Exact copies of the lines from the start of the records through the line with "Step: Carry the" are what the answer must hold; pictures are not part of it.

━━ Data extract ━━

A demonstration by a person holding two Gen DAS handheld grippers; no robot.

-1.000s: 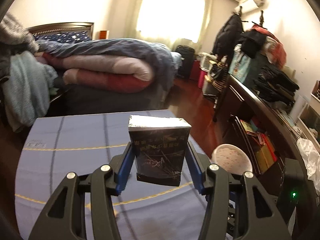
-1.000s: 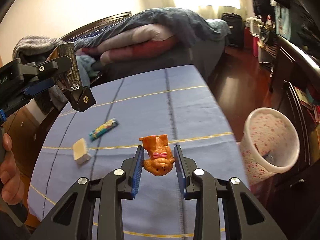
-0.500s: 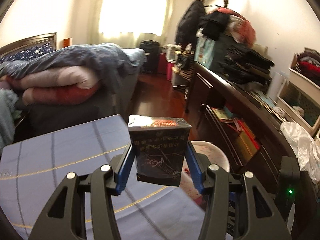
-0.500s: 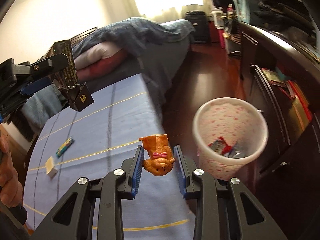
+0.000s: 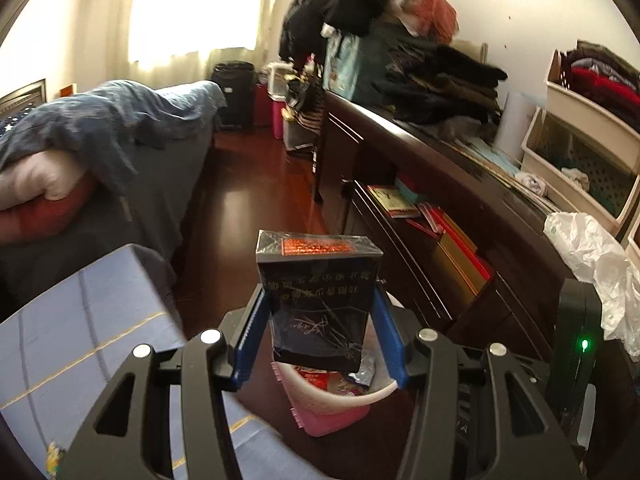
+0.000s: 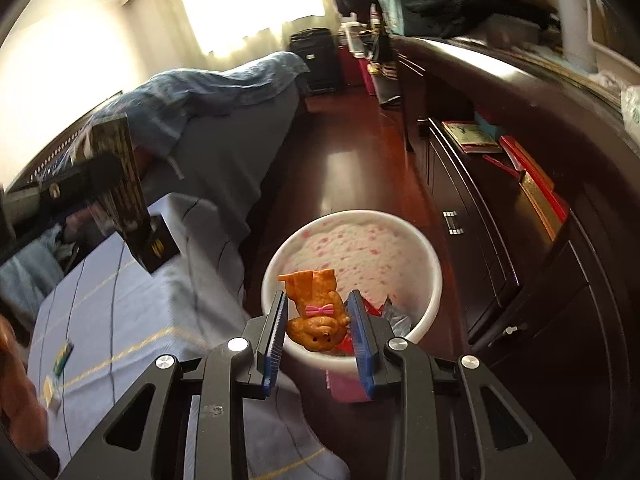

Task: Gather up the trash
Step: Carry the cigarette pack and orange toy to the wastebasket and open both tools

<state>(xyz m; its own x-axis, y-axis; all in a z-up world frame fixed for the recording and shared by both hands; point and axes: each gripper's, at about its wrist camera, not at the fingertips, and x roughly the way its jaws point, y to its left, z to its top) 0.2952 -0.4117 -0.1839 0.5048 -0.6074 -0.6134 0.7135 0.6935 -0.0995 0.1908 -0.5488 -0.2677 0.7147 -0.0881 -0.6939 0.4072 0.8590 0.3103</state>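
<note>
My left gripper is shut on a dark cigarette box wrapped in clear film, held over the near rim of the pink-speckled white trash bin. The box also shows in the right wrist view at the left. My right gripper is shut on an orange toy bear with a pink bow, upside down, above the near edge of the bin. Wrappers lie inside the bin.
The blue-clothed table lies at the left with a small colourful wrapper and a pale block on it. A dark wooden dresser runs along the right. A bed stands beyond the table, red wood floor between.
Both grippers have swung right, off the table and over the bin. Each keeps hold of its item.
</note>
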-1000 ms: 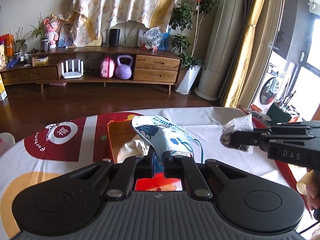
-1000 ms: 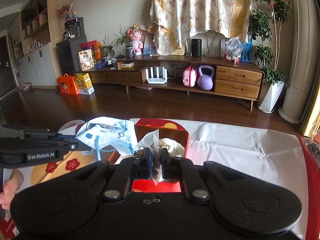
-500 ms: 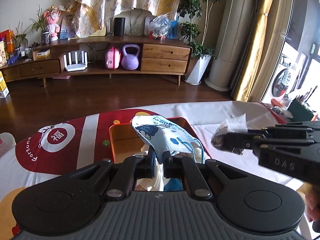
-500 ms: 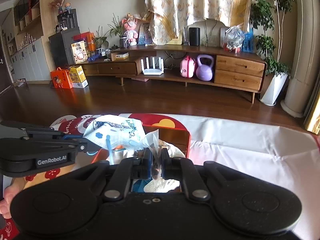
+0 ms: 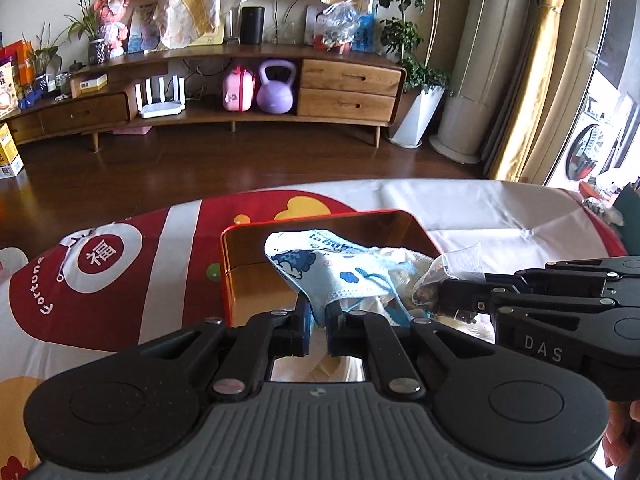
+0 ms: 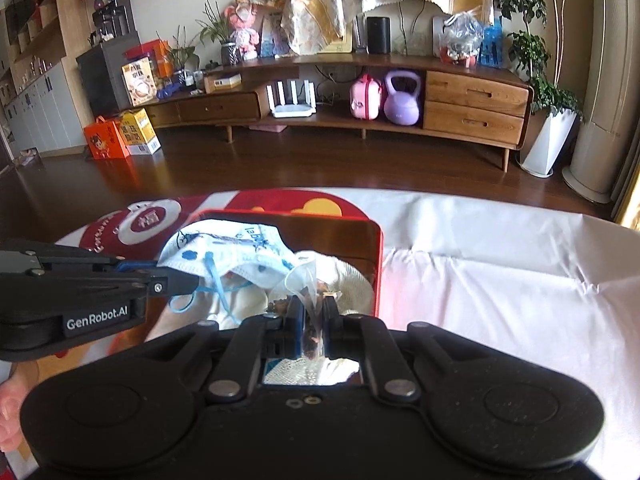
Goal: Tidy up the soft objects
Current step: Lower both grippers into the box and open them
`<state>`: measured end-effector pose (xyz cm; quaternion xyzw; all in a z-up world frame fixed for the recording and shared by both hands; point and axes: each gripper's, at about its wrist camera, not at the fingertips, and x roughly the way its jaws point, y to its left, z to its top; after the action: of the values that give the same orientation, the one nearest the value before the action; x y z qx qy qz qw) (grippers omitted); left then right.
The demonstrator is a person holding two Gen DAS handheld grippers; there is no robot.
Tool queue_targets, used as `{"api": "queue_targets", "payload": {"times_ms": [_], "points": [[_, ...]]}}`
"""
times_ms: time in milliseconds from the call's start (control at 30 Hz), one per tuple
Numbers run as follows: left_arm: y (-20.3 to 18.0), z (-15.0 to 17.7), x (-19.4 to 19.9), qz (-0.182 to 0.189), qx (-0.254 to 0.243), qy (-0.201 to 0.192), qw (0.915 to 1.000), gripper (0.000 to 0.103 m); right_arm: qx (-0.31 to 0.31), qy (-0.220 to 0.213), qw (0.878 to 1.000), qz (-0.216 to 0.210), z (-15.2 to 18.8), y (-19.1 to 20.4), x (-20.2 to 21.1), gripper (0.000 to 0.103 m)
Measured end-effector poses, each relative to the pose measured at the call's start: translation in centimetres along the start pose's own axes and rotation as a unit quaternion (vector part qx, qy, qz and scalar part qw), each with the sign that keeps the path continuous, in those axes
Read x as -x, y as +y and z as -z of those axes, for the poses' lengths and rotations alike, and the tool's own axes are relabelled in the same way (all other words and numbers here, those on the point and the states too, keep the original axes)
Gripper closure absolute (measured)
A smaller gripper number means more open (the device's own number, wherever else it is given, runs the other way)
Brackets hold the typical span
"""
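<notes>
Left tool (image 5: pixel 317 330): jaws clamped on a fold of a child's face mask (image 5: pixel 328 272), white with blue cartoon print and blue ear loops. The mask hangs over the open orange box (image 5: pixel 248 268), partly below its rim.

Right tool (image 6: pixel 312 320): jaws clamped on the neck of a small clear plastic bag (image 6: pixel 304 284) with dark brown contents. The bag is held just above the white cloth, inside the box outline.

Orange box, glossy walls, stands on the worktop (image 6: pixel 500 280). Contents seen: a cream-white cloth (image 6: pixel 348 280), bunched, lying at the bottom. Whether anything else lies beneath cannot be told.

Worktop cover: white sheet to the right, red-and-white printed cloth (image 5: pixel 104 264) to the left.

Beyond, across a dark wood floor: a long wooden sideboard (image 5: pixel 348 80) bearing a white router (image 5: pixel 162 98), a pink case (image 5: pixel 239 88) and a purple kettlebell (image 5: pixel 277 88); a potted plant (image 5: pixel 416 80) beside it; draped patterned fabric on the wall.

Task status, judged: one soft item already boxed; mask and bag both over the box and not yet let go. Remaining: lower them in and release.

Change against the frames of a second before: both tools have come forward and down, so the box, then seen mostly ahead of the mask and bag, now sits under them; grips unchanged.
</notes>
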<state>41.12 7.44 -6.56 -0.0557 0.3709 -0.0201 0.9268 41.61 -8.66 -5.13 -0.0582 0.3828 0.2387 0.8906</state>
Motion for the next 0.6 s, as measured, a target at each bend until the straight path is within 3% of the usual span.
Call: {"api": "queue_targets", "payload": {"times_ms": [433, 600], "points": [[0.2, 0.9, -2.9, -0.006, -0.009, 0.035, 0.9993, 0.096, 0.011, 0.031, 0.999, 0.008, 1.5, 1.0, -2.7, 0.094], [0.6, 1.1, -3.1, -0.008, -0.005, 0.043, 0.9990, 0.096, 0.012, 0.047, 0.999, 0.005, 1.6, 1.1, -3.0, 0.087]]}}
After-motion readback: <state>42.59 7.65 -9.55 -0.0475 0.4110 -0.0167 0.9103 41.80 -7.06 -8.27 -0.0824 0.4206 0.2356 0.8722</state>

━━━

→ **Solution below**
A demonstration by a person holding two Gen DAS handheld grippers; no robot.

-1.000s: 
-1.000s: 
-0.500s: 
-0.500s: 
+0.000s: 
+0.000s: 

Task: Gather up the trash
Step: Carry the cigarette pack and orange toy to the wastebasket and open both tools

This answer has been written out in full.